Your response should contain every line from the data below that holds the string "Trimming".

Dataset items
● ● ●

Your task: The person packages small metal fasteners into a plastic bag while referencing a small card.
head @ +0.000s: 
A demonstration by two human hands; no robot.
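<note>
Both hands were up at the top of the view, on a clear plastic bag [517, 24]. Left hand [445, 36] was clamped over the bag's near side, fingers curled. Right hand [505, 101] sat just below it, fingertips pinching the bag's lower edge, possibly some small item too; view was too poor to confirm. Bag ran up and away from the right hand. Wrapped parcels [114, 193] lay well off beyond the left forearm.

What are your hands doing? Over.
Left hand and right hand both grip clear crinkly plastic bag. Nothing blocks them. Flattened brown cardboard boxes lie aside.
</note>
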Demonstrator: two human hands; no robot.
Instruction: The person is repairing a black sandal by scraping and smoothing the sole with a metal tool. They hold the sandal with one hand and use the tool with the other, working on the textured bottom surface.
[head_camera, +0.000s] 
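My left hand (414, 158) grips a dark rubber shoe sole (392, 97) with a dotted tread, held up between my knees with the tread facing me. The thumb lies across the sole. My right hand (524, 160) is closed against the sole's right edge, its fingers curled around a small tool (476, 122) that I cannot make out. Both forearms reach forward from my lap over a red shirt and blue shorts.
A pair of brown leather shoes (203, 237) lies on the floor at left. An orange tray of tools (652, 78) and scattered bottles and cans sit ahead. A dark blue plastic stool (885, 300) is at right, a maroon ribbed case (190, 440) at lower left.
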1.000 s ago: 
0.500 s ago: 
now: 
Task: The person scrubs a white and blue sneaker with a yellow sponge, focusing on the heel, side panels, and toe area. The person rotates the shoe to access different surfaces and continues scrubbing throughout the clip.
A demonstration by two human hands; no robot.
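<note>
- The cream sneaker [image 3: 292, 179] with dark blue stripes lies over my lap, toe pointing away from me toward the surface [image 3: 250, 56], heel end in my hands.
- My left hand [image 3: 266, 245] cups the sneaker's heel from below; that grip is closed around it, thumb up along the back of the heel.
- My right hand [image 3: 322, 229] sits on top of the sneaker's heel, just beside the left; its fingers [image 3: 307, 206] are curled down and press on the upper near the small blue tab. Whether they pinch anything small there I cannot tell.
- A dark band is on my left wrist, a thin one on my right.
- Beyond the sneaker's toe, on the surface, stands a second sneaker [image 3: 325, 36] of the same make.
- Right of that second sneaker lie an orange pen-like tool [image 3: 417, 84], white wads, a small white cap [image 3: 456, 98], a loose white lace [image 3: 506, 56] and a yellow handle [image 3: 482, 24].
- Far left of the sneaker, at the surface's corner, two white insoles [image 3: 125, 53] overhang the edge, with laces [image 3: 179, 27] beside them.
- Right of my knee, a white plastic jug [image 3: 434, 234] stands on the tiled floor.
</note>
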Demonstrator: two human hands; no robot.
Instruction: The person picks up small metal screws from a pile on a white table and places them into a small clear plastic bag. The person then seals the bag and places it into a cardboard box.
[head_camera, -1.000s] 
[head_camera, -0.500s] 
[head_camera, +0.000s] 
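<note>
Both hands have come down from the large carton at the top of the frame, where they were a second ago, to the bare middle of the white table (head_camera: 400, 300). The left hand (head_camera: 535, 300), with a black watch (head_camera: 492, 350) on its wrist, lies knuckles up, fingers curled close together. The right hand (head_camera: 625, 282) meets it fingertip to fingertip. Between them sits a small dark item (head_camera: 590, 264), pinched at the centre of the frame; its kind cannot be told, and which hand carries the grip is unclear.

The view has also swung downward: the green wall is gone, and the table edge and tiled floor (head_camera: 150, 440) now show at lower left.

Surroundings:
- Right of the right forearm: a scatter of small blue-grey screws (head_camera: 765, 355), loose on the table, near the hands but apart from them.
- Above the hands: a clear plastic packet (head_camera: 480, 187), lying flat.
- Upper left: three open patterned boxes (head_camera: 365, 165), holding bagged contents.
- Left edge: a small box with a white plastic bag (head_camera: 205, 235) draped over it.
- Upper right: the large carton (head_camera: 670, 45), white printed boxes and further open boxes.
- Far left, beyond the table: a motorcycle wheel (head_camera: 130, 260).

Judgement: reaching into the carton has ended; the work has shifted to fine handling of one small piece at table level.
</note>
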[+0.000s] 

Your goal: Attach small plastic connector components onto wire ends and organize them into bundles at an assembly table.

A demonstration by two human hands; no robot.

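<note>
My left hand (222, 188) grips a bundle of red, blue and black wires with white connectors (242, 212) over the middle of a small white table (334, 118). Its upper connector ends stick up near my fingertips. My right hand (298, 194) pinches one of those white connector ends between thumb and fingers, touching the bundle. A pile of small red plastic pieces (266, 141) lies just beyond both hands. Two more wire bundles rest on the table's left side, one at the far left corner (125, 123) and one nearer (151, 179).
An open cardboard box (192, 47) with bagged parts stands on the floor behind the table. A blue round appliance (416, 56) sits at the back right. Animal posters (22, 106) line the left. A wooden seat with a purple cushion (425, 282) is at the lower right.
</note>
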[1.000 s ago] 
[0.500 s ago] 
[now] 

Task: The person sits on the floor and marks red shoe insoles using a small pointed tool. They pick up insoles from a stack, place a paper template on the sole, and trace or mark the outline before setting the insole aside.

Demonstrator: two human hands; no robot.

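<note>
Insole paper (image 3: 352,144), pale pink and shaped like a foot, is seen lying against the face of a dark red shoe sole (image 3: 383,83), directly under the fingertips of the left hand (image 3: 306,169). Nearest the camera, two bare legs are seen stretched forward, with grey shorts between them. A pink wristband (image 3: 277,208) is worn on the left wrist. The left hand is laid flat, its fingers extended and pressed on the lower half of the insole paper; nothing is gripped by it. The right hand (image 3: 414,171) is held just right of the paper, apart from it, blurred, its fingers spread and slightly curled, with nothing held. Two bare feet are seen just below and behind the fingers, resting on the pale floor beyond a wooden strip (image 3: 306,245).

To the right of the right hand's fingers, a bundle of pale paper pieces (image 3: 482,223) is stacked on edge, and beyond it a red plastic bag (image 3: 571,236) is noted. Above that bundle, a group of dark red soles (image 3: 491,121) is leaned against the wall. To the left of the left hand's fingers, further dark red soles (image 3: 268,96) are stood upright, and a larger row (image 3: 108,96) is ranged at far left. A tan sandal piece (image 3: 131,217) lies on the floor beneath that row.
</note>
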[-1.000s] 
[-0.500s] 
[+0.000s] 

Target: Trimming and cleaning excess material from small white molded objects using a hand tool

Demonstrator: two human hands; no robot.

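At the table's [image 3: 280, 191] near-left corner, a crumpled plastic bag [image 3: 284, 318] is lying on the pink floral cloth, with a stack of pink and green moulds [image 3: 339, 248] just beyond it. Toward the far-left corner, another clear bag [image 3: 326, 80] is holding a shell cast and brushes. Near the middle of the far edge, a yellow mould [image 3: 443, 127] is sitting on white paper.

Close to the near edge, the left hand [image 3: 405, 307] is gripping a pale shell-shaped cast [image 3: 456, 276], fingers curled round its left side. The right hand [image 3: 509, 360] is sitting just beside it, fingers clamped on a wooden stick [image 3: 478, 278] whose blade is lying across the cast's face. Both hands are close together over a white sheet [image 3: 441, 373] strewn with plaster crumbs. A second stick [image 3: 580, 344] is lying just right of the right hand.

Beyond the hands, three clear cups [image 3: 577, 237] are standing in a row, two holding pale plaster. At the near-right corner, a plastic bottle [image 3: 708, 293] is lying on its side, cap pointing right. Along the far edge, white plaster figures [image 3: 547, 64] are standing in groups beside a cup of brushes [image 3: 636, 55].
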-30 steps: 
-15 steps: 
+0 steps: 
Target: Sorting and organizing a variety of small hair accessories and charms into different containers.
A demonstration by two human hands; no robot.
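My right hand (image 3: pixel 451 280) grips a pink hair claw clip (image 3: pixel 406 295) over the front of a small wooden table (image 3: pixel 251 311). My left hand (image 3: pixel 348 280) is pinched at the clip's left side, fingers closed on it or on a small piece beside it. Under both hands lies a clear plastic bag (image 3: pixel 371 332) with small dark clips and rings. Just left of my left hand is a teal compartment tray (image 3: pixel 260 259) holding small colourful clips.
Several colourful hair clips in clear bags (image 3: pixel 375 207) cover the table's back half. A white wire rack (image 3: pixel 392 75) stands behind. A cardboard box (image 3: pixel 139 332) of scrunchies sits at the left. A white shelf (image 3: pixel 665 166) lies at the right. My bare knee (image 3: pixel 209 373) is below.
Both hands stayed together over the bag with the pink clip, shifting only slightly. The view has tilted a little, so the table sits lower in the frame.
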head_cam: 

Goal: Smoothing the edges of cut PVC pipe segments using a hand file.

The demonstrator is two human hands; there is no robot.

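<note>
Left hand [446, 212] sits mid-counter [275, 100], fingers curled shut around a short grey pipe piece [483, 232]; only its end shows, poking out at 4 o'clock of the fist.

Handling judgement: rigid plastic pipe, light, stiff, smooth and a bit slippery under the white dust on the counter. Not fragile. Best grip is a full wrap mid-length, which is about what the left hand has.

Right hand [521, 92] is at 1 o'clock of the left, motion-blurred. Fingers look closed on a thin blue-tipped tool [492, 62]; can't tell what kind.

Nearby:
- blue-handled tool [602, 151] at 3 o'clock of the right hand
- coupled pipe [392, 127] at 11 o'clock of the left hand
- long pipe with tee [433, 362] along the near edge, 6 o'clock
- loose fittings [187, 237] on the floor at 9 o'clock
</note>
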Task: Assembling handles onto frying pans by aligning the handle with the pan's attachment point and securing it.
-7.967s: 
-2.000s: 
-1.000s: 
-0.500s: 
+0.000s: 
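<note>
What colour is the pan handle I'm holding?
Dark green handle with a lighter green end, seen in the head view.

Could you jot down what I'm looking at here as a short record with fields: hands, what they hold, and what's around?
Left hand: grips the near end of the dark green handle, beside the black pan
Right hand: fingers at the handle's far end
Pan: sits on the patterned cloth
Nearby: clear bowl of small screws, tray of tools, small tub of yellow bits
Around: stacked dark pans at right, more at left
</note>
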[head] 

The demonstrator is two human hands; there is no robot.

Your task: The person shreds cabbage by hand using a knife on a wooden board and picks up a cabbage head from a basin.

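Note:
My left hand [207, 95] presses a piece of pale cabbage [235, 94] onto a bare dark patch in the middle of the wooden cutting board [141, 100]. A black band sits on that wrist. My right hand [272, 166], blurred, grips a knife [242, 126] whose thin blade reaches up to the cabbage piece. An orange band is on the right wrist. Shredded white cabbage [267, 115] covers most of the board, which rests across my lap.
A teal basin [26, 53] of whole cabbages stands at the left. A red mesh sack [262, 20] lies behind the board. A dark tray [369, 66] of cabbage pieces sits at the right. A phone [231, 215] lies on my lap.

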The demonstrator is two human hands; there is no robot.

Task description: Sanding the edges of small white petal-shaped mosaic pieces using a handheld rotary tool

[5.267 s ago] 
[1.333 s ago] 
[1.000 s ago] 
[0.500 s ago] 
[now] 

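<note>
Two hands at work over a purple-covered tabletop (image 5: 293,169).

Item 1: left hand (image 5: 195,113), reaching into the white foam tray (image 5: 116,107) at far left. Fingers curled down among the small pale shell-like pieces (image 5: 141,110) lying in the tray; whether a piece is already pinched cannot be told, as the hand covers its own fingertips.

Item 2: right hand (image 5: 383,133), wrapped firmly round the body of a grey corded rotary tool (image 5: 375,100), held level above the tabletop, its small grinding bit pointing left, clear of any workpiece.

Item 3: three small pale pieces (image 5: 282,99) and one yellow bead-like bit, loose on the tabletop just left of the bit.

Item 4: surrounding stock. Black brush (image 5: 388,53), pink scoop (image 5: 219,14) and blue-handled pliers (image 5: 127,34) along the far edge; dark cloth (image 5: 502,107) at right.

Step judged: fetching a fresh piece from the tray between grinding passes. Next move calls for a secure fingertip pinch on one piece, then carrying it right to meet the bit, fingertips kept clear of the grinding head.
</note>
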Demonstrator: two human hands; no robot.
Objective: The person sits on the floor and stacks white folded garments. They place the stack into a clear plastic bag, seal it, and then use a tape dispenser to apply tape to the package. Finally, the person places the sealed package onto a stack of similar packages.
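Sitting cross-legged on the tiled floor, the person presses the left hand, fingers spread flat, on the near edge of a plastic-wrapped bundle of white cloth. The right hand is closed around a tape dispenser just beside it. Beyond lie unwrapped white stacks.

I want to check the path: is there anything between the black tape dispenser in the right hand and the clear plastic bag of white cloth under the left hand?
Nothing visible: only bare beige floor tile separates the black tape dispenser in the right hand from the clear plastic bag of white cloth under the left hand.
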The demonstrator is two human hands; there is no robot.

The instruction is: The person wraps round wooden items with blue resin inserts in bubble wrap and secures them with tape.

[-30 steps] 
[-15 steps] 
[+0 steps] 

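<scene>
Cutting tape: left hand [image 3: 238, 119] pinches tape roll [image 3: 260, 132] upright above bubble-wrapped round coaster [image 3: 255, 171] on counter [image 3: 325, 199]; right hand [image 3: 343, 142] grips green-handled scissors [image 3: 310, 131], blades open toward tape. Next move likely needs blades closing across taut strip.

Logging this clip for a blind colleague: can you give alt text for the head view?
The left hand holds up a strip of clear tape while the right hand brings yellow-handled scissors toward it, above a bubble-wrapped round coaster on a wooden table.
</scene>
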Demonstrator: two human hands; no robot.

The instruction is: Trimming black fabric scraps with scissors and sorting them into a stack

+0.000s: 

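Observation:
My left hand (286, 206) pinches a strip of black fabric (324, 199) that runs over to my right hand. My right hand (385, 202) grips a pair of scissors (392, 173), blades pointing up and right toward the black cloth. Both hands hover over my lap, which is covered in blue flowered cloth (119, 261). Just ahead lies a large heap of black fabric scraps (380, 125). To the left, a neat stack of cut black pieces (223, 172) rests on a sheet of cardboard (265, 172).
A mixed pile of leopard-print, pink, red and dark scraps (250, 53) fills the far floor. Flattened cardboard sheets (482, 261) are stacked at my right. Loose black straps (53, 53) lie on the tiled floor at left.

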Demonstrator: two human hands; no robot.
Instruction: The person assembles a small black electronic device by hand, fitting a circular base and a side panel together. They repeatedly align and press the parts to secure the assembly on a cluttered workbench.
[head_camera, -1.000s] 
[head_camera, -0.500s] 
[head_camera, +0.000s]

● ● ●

§ **OUTPUT FOR THIS TASK**:
Target: Trimming and cleaning excess material from small white molded objects using a hand tool
The instruction is: Trimming black fabric scraps with scissors and sorting them into a stack

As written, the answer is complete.